* _TASK INSTRUCTIONS_
A faithful copy of the entries, without any pictures, is what is needed here.

Top of DATA FOR PROCESSING

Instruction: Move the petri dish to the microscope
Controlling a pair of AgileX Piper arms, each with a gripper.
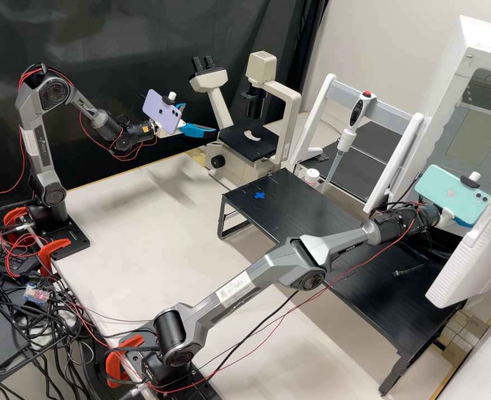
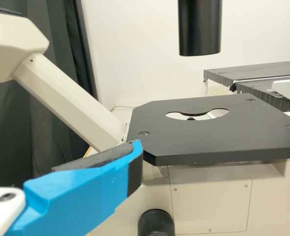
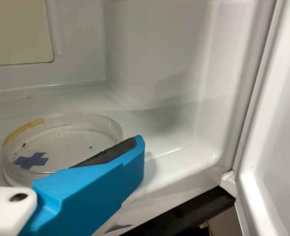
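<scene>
White inner walls of the open cabinet (image 3: pixel 154 54) surround the petri dish (image 3: pixel 68 142), which is set flat on the cabinet floor and marked with a blue cross (image 3: pixel 31 161). The right arm (image 1: pixel 267 278) is clearly nearer to it; by the left arm (image 1: pixel 37 147), the microscope (image 1: pixel 227 166) is faced instead, well apart from the cabinet.

The right fingers (image 3: pixel 93 191) appear to be parted wide, with nothing pressed against the dark pad that is seen. Just beyond and beside that pad the dish's round wall is partly overlapped; whether it is touched cannot be told. No long axis is offered by a round dish, so what matters is that its rim be brought between the pads, probably with a small sideways shift first. The left fingers (image 1: pixel 198 131) are spread and empty, near the microscope's black stage (image 2: pixel 184 140).
</scene>
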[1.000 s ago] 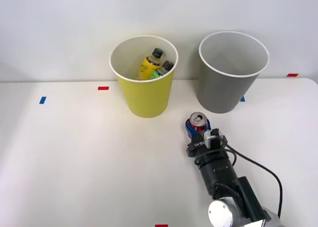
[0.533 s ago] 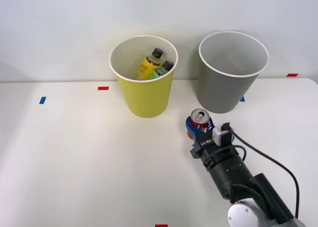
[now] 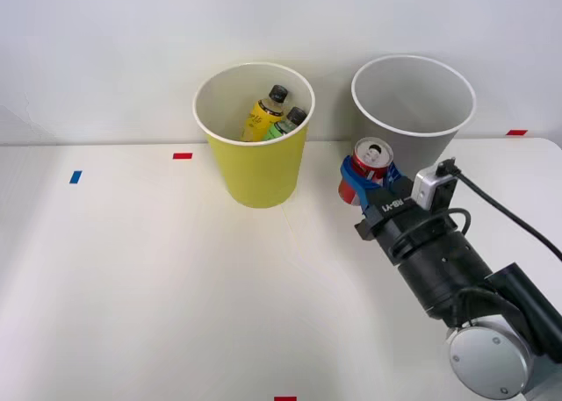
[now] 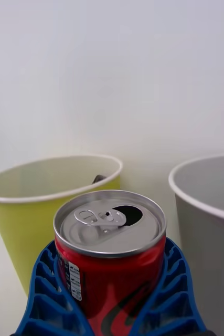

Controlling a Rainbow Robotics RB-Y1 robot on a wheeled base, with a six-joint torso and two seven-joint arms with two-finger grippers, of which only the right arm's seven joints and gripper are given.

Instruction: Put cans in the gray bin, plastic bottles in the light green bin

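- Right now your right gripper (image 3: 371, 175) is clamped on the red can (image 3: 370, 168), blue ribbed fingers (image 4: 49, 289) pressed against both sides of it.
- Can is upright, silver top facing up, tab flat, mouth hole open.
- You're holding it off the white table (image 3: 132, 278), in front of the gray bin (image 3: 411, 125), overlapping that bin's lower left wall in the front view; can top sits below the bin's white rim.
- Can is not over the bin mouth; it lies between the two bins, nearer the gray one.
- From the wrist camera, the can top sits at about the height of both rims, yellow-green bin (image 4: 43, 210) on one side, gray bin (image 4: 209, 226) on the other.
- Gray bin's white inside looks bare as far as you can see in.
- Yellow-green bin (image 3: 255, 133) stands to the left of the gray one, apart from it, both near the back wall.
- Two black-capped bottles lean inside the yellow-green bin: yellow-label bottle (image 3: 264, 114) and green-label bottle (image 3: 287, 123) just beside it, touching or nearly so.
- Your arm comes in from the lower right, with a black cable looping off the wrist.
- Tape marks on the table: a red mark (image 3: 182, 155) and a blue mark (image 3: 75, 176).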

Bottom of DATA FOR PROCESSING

* _EXERCISE RESPONSE_
Instruction: Move the petri dish to the microscope
Controlling a pair of AgileX Piper arms, each with a gripper.
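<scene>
White inner walls of the open cabinet (image 3: pixel 154 54) surround the petri dish (image 3: pixel 68 142), which is set flat on the cabinet floor and marked with a blue cross (image 3: pixel 31 161). The right arm (image 1: pixel 267 278) is clearly nearer to it; by the left arm (image 1: pixel 37 147), the microscope (image 1: pixel 227 166) is faced instead, well apart from the cabinet.

The right fingers (image 3: pixel 93 191) appear to be parted wide, with nothing pressed against the dark pad that is seen. Just beyond and beside that pad the dish's round wall is partly overlapped; whether it is touched cannot be told. No long axis is offered by a round dish, so what matters is that its rim be brought between the pads, probably with a small sideways shift first. The left fingers (image 1: pixel 198 131) are spread and empty, near the microscope's black stage (image 2: pixel 184 140).
</scene>
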[1.000 s ago] 
[0.533 s ago] 
[now] 
[now] 

Controlling a Rainbow Robotics RB-Y1 robot on a wheeled base, with a six-joint torso and two seven-joint arms with two-finger grippers, of which only the right arm's seven joints and gripper are given.

Instruction: Put cans in the gray bin, plastic bottles in the light green bin

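- Right now your right gripper (image 3: 371, 175) is clamped on the red can (image 3: 370, 168), blue ribbed fingers (image 4: 49, 289) pressed against both sides of it.
- Can is upright, silver top facing up, tab flat, mouth hole open.
- You're holding it off the white table (image 3: 132, 278), in front of the gray bin (image 3: 411, 125), overlapping that bin's lower left wall in the front view; can top sits below the bin's white rim.
- Can is not over the bin mouth; it lies between the two bins, nearer the gray one.
- From the wrist camera, the can top sits at about the height of both rims, yellow-green bin (image 4: 43, 210) on one side, gray bin (image 4: 209, 226) on the other.
- Gray bin's white inside looks bare as far as you can see in.
- Yellow-green bin (image 3: 255, 133) stands to the left of the gray one, apart from it, both near the back wall.
- Two black-capped bottles lean inside the yellow-green bin: yellow-label bottle (image 3: 264, 114) and green-label bottle (image 3: 287, 123) just beside it, touching or nearly so.
- Your arm comes in from the lower right, with a black cable looping off the wrist.
- Tape marks on the table: a red mark (image 3: 182, 155) and a blue mark (image 3: 75, 176).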

Work on this exercise is now complete.